Der belarussische Präsident Alexander Lukaschenko hat Russland und die Ukraine zur Kompromissbereitschaft aufgerufen, um den seit mehr als vier Jahren andauernden Krieg zu beenden. Ein militärischer Sieg sei für beide Seiten unrealistisch, sagte der enge Verbündete des russischen Präsidenten Wladimir Putin in einem Interview mit dem Fernsehsender Al Arabija. Zwar rückten die russischen Truppen weiter vor, jedoch litten beide Kriegsparteien unter einem Mangel an Soldaten.
Lukaschenko behauptete zudem, die Ukraine habe von seinem Land nichts zu befürchten. Der ukrainische Präsident Wolodymyr Selenskyj hatte angedeutet, dass neue russische Angriffe von belarussischem Gebiet aus erfolgen könnten. Belarus hatte Russland im Jahr 2022 den Einmarsch in die Ukraine über sein Territorium gestattet und die Stationierung russischer Atomwaffen geduldet.
Einem Bericht des Portals Kyiv Independent zufolge entschuldigte sich Lukaschenko in dem Interview auch bei Selenskyj für den Fall, dass sich dieser beleidigt gefühlt habe – möglicherweise habe er zu scharf gesprochen. Allerdings mahnte der belarussische Machthaber auch, Selenskyj solle selbst vorsichtiger in seinen Äußerungen sein und Belarus nicht provozieren.

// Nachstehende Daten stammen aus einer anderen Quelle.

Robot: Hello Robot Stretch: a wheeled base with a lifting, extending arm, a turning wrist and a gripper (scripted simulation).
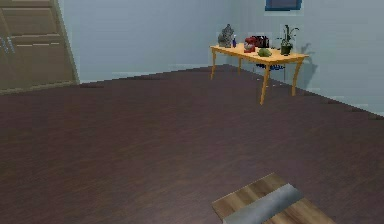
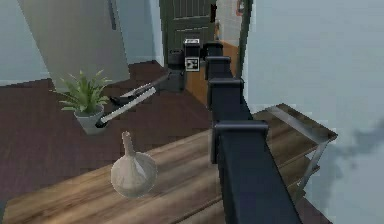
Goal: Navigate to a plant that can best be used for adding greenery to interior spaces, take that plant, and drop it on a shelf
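I read the pick as done; shelf drop not yet.
Forward view: orange wooden table (image 1: 245, 55), small potted plant (image 1: 287, 42) at its right end. Arm side view: gripper (image 2: 112, 120) holds leafy green plant in pale pot (image 2: 84, 95) over dark floor (image 2: 40, 150), past brown wooden top (image 2: 190, 160) with beige long-necked vase (image 2: 131, 170).

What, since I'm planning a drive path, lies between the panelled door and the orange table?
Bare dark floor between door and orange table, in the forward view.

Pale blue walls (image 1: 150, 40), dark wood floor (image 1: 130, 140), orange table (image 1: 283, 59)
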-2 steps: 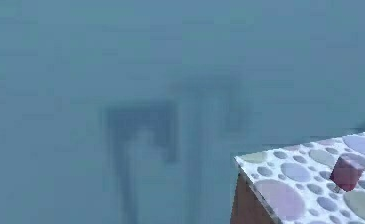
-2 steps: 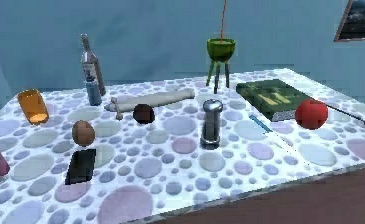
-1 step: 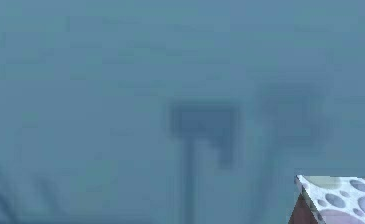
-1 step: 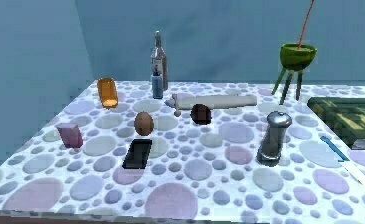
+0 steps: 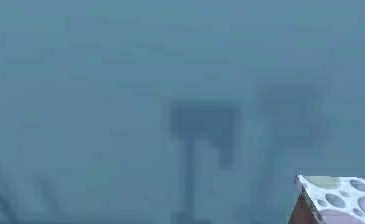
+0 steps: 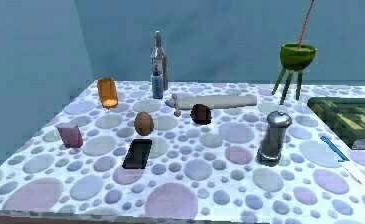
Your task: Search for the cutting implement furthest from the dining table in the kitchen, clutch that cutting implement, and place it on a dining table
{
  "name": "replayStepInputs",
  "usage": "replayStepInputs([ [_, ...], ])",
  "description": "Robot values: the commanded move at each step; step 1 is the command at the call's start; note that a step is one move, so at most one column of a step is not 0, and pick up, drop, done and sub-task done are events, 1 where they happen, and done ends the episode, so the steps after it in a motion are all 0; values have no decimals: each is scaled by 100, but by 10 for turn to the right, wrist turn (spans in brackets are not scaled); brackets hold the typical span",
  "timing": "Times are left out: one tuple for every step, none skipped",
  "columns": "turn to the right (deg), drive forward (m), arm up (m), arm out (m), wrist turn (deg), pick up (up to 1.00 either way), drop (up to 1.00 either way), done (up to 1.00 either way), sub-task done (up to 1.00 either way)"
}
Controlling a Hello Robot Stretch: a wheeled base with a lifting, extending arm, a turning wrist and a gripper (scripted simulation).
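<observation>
Dotted lilac-and-white table (image 6: 205, 172): flat black phone (image 6: 137, 153), steel pepper mill (image 6: 274, 138), thin pale-blue stick (image 6: 335, 150) by the right edge, cannot tell if it is the cutting implement. Farther: brown egg (image 6: 144, 122), dark red round fruit (image 6: 200, 113), orange cup (image 6: 108, 92), tall blue bottle (image 6: 157, 65). State of the fingers: cannot tell.

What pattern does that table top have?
The table is white with big round lilac and pale grey spots; the arm side view shows it best.
</observation>
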Motion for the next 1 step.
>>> replayStepInputs([
  [0, 0, 38, 0, 0, 0, 0, 0, 0],
])
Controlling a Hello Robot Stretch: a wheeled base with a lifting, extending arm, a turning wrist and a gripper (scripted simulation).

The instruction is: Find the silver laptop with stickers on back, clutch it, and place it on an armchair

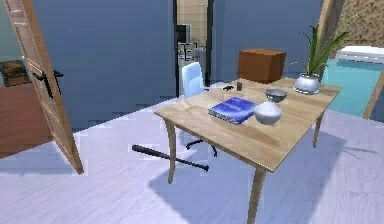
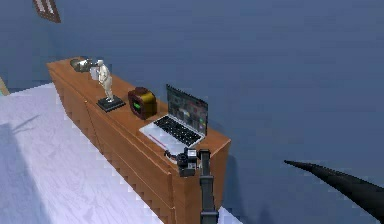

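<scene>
- Laptop (image 2: 178, 122), silver, lid up, sat on a long wooden dresser (image 2: 105, 138) against the blue wall, near the dresser's right end in the arm side view.
- Screen and keyboard faced the camera, so the lid's back and any stickers were hidden.
- Tool (image 2: 184, 160) sat at the end of the dark arm (image 2: 207, 195), at the dresser's near edge, just below the laptop's base in the picture.
- Key relation: laptop lay up and slightly left of the tool, close by. Couldn't tell whether they touched.
- Laptop's long axis (hinge line) ran along the dresser's length, slanting from upper left to lower right. The base's front edge was the side nearest the tool.
- Tool state: couldn't tell whether it held anything, since the laptop stood on the dresser right behind its far end.
- Judged step: lining up for the grasp, with pick-up not yet done. A short reach outward looked enough.
- Neighbours on the dresser: a dark rounded box (image 2: 142, 102) just left of the laptop and a pale statuette (image 2: 106, 84) farther left, both well apart from the tool.
</scene>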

Zuvor hatte der Kommandeur der ukrainischen Drohnenstreitkräfte, Robert Brovdi, demnach erklärt, die ukrainischen Streitkräfte hätten 500 potenzielle Ziele in Belarus identifiziert, und Lukaschenko gewarnt, sich aus dem Krieg herauszuhalten. Daraufhin drohte dem Bericht zufolge wiederum Lukaschenko der Ukraine, ein „sehr ernstes Ziel“ in dem Land anzugreifen, sollte Belarus bedroht werden. Vergangene Woche warnte der russische Vize-Außenminister Michail Galusin gar, Russland und Belarus seien jederzeit bereit, alle verfügbaren Mittel einzusetzen, um ihre Sicherheit zu gewährleisten – einschließlich Atomwaffen.